* [WHAT NEEDS TO BE DONE]: Drop every image, then reproduce the data exactly as given.

* [DATA FOR ANALYSIS]:
= Beginning of Section =
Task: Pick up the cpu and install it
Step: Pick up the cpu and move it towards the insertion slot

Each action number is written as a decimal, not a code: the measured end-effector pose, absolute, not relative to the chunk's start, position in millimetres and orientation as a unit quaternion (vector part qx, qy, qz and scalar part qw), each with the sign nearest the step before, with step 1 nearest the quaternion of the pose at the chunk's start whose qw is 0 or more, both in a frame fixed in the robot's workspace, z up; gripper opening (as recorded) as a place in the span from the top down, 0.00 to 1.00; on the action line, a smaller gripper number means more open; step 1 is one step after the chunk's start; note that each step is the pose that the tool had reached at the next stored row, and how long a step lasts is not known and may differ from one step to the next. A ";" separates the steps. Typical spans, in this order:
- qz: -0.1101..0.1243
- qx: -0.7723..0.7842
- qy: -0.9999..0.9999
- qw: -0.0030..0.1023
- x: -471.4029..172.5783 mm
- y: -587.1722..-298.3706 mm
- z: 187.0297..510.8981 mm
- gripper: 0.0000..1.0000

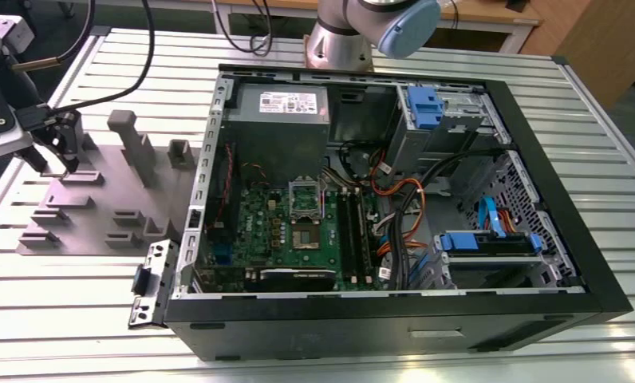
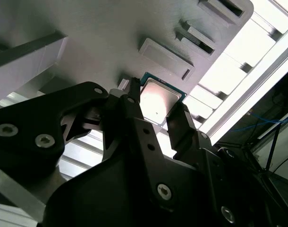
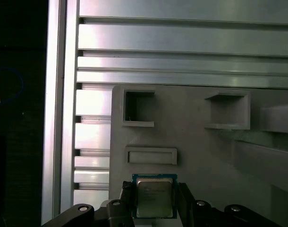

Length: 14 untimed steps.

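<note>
The exterior view looks down steeply from some way off, taking in the open computer case (image 1: pixel 403 321), the slatted table (image 1: pixel 72 279) and, at the exterior view's left, the grey fixture plate (image 1: pixel 84 209). Both wrist views sit close over that plate, looking past the gripper (image 2: pixel 156 99) at the cpu (image 3: pixel 154 198): the first squarely downward, the second obliquely.

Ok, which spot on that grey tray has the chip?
The one right at the gripper: the cpu is there, next to a low rectangular frame. The two box-shaped pockets beyond it hold nothing.
</note>
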<state>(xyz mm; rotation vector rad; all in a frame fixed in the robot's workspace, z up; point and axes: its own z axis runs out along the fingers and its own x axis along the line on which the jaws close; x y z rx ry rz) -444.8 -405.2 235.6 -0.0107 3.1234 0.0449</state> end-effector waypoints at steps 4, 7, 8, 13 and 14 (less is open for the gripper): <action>0.014 -0.003 1.000 0.009 -444.8 -405.2 236.5 0.53; 0.014 -0.003 1.000 0.009 -444.8 -405.2 237.2 0.53; 0.014 -0.003 1.000 0.009 -444.8 -405.2 237.4 0.53; 0.014 -0.003 1.000 0.009 -444.8 -405.3 238.7 0.53; 0.014 -0.003 1.000 0.009 -444.8 -405.2 239.0 0.53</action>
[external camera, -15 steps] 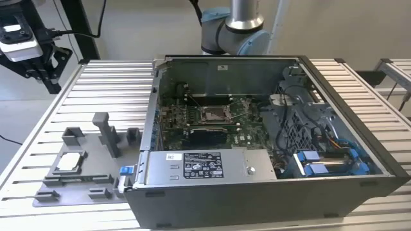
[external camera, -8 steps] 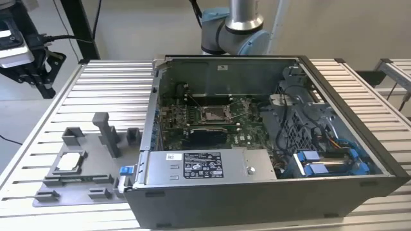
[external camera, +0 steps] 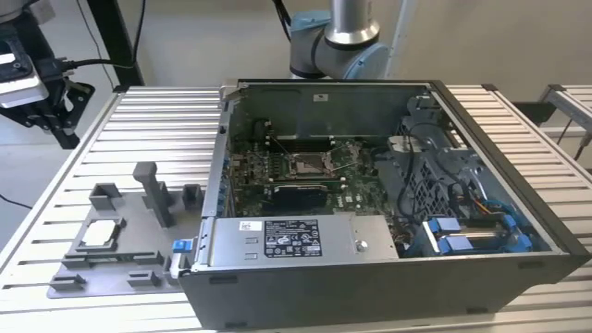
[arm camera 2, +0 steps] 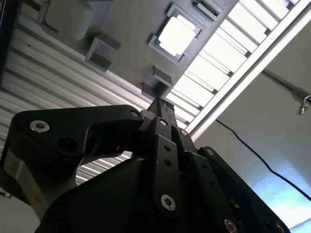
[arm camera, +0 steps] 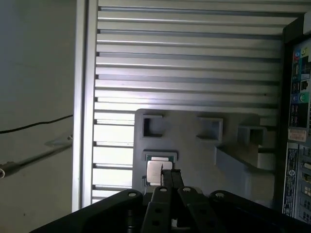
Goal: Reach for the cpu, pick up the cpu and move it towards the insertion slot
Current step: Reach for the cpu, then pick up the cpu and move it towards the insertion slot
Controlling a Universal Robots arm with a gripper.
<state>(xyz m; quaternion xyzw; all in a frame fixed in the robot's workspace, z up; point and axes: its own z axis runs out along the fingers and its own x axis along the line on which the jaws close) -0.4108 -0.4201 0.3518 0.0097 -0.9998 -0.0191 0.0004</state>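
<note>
Well off to the exterior view's left, the jaws hang above the edge of the slatted tabletop (external camera: pixel 157 125), closed tip to tip with nothing between them. They are clear of the cpu (external camera: pixel 100 234) and touch nothing.

Two things on the tabletop act as containers. The grey fixture plate (external camera: pixel 134 244) lies just beside the computer case (external camera: pixel 370 298), on the exterior view's left of it. It carries several raised blocks and one tall post (external camera: pixel 152 198). The cpu sits in a square framed nest near the plate's outer edge, away from the case.

The case lies open at the top. Inside it are the green motherboard (external camera: pixel 248 170), a silver labelled box (external camera: pixel 356 239) along the near wall, and blue-tabbed bays (external camera: pixel 472 239) with cables on the exterior view's right. The insertion slot (external camera: pixel 306 164) is a small square metal frame near the middle of the motherboard.

The cpu (arm camera: pixel 155 167) lies flat with its pale silvery face up. It looks square, so no side reads as the longer one, and its edges run parallel to the plate's edges. In the first wrist view the jaw tips overlap one side of it.
</note>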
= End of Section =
* [REPLY TO THE EXERCISE]:
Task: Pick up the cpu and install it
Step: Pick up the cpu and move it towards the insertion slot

Each action number is written as a decimal, not a code: the measured end-effector pose, absolute, not relative to the chunk's start, position in millimetres and orientation as a unit quaternion (vector part qx, qy, qz and scalar part qw), each with the sign nearest the step before, with step 1 nearest the quaternion of the pose at the chunk's start whose qw is 0 or more, both in a frame fixed in the robot's workspace, z up; gripper opening (as recorded) as a place in the span from the top down, 0.00 to 1.00; on the action line, a smaller gripper number means more open; step 1 is one step after the chunk's start; note that each step is the pose that the tool had reached at the next stored row, and how long a step lasts is not known and may differ from one step to the next. A ";" separates the steps. Typical spans, in this order:
- qz: -0.1101..0.1243
- qx: -0.7723..0.7842
- qy: -0.9999..0.9999
- qw: -0.0030..0.1023
- x: -471.4029..172.5783 mm
- y: -587.1722..-298.3706 mm
- z: 187.0297..510.8981 mm
- gripper: 0.0000..1.0000


Length: 14 untimed steps.

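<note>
The exterior view looks down steeply from some way off, taking in the open computer case (image 1: pixel 403 321), the slatted table (image 1: pixel 72 279) and, at the exterior view's left, the grey fixture plate (image 1: pixel 84 209). Both wrist views sit close over that plate, looking past the gripper (image 2: pixel 156 99) at the cpu (image 3: pixel 154 198): the first squarely downward, the second obliquely.

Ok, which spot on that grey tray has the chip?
The one right at the gripper: the cpu is there, next to a low rectangular frame. The two box-shaped pockets beyond it hold nothing.
</note>
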<state>(xyz mm; rotation vector rad; all in a frame fixed in the robot's workspace, z up; point and axes: its own z axis runs out along the fingers and its own x axis along the line on which the jaws close; x y z rx ry rz) -444.8 -405.2 235.6 -0.0107 3.1234 0.0449</state> end-effector waypoints at steps 4, 7, 8, 13 and 14 (less is open for the gripper): <action>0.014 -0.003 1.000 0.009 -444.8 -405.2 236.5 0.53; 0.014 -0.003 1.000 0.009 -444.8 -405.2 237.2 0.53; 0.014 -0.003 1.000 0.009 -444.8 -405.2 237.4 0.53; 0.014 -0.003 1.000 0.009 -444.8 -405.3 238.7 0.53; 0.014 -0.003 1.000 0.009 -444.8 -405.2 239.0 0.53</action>
[external camera, -15 steps] 
[external camera, -8 steps] 
[external camera, +0 steps] 
[arm camera 2, +0 steps] 
[arm camera, +0 steps] 
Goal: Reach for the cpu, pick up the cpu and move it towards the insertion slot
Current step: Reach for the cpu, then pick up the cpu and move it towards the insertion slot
Controlling a Universal Robots arm with a gripper.
<state>(xyz m; quaternion xyzw; all in a frame fixed in the robot's workspace, z up; point and axes: its own z axis runs out along the fingers and its own x axis along the line on which the jaws close) -0.4108 -0.4201 0.3518 0.0097 -0.9998 -0.0191 0.0004</state>
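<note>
Well off to the exterior view's left, the jaws hang above the edge of the slatted tabletop (external camera: pixel 157 125), closed tip to tip with nothing between them. They are clear of the cpu (external camera: pixel 100 234) and touch nothing.

Two things on the tabletop act as containers. The grey fixture plate (external camera: pixel 134 244) lies just beside the computer case (external camera: pixel 370 298), on the exterior view's left of it. It carries several raised blocks and one tall post (external camera: pixel 152 198). The cpu sits in a square framed nest near the plate's outer edge, away from the case.

The case lies open at the top. Inside it are the green motherboard (external camera: pixel 248 170), a silver labelled box (external camera: pixel 356 239) along the near wall, and blue-tabbed bays (external camera: pixel 472 239) with cables on the exterior view's right. The insertion slot (external camera: pixel 306 164) is a small square metal frame near the middle of the motherboard.

The cpu (arm camera: pixel 155 167) lies flat with its pale silvery face up. It looks square, so no side reads as the longer one, and its edges run parallel to the plate's edges. In the first wrist view the jaw tips overlap one side of it.
</note>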

The response to this exercise is now finished.